Task to complete
Reproduce exactly, from the data that follows, the line with "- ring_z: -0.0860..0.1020", the line with "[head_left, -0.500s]", and every line that lies between them.

Provided records

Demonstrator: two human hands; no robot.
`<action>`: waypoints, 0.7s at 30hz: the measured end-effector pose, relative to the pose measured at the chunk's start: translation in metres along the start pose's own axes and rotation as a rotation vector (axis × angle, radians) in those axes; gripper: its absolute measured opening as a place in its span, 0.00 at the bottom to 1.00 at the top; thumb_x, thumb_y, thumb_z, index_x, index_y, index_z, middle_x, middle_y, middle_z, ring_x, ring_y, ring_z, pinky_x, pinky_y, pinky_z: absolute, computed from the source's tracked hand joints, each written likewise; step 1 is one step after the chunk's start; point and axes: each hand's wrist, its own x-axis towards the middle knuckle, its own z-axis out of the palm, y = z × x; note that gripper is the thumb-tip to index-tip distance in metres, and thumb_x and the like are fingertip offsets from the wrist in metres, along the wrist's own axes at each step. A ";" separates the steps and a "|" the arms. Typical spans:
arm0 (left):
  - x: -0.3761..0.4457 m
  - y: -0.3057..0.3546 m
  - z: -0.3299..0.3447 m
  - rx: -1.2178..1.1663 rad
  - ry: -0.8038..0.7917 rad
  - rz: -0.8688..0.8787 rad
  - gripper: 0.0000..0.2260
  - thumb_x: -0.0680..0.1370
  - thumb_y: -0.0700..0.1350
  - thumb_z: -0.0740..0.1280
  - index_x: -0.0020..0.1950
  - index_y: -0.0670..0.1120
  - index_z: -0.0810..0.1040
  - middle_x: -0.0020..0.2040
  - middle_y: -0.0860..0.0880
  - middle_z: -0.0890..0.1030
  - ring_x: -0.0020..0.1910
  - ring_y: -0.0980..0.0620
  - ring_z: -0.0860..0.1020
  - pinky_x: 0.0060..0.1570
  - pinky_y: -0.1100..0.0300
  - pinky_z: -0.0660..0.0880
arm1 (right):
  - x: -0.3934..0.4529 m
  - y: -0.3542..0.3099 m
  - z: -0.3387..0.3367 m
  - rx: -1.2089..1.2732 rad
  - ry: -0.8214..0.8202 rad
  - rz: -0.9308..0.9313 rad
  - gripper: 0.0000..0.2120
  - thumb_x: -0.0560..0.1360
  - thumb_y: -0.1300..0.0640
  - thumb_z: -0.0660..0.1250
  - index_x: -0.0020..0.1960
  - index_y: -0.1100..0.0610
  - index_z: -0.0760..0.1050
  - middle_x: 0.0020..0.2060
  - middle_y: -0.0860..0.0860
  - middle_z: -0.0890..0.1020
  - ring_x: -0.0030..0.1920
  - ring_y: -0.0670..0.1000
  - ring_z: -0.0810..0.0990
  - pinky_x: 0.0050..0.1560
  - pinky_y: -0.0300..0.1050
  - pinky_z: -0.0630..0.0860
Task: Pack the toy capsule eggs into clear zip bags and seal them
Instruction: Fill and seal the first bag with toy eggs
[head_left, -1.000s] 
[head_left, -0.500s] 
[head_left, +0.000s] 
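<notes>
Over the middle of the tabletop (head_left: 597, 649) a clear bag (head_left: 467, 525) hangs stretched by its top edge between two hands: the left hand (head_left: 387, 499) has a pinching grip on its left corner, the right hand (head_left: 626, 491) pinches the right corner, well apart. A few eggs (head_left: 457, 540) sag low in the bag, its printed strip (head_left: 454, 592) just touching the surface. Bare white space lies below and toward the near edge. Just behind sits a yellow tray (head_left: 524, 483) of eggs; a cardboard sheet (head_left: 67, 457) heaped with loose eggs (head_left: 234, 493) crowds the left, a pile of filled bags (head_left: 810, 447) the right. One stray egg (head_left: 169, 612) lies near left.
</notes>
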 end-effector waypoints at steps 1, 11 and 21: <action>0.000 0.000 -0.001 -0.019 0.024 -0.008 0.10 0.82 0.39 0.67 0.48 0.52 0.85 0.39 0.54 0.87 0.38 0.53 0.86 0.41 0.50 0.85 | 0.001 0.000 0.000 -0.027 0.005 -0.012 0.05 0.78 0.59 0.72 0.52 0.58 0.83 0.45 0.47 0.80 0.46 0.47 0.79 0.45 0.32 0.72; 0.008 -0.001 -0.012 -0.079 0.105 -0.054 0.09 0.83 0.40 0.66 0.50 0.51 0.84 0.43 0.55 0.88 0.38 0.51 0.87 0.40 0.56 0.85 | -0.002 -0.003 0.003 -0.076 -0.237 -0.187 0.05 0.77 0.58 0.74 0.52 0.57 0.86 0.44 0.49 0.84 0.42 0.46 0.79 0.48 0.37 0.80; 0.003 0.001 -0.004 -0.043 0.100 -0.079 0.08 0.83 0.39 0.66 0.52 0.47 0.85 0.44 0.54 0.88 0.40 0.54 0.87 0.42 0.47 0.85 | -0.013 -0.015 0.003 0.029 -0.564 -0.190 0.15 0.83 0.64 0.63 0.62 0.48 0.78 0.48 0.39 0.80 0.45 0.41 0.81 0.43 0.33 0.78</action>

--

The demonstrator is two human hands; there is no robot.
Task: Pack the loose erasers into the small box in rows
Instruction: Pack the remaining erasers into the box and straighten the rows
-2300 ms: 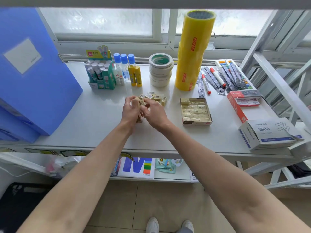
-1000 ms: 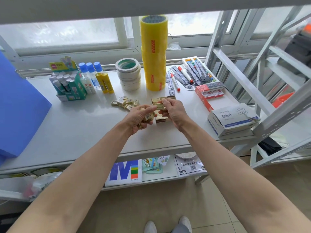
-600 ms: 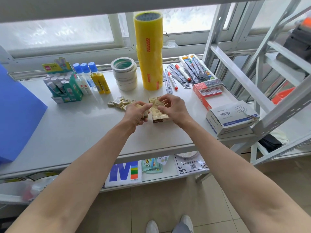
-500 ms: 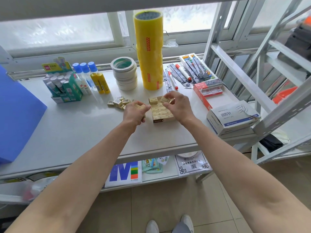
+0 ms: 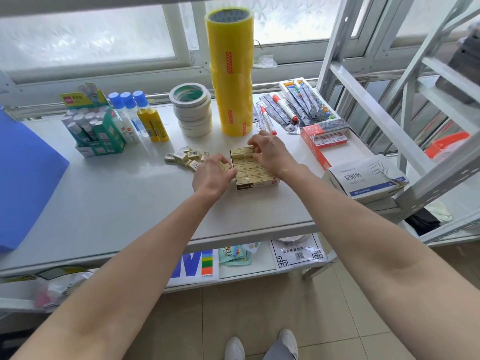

Reply
  - ring_z: -0.0860..0.1020
  - pinky_x: 0.0060..0.1570
  - pinky_y: -0.1100..0.0300
  - pinky_z: -0.0660..0.0880
arm1 (right):
  - x: -0.3934..0.4529 m
  - y: -0.3542..0.3099 m
  - z: -0.3387..0.3367 m
  - rx: -1.2089..1.2732 rad
  - ry: -0.8214..0.8202 rad
  - rz: -0.9308..0.9313 rad
  - gripper: 0.0000..0.2120
  - thumb_x: -0.0560..0.1360
  - thumb_y: -0.1300..0.0640
  - thumb_z: -0.0660..0.1250
  - index_x: -0.0020..0.1960
  - index_y: -0.1100..0.0610
  - index_z: -0.0760..0.1050
  - middle_x: 0.0020..0.2060
  - middle_y: -0.0860..0.0860
  - middle_z: -0.0890..0.1020
  - ring_x: -0.0030..0.1920
  - ring_y: -0.0670..0.1000
  - ring_z: -0.0810..0.0990
  - pinky_x: 0.0050..0.1560
  - pinky_y: -0.0300..0.1050
  - pinky_z: -0.0630..0.0860
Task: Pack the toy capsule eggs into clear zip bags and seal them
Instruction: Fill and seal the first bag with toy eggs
[head_left, -1.000s] 
[head_left, -0.500s] 

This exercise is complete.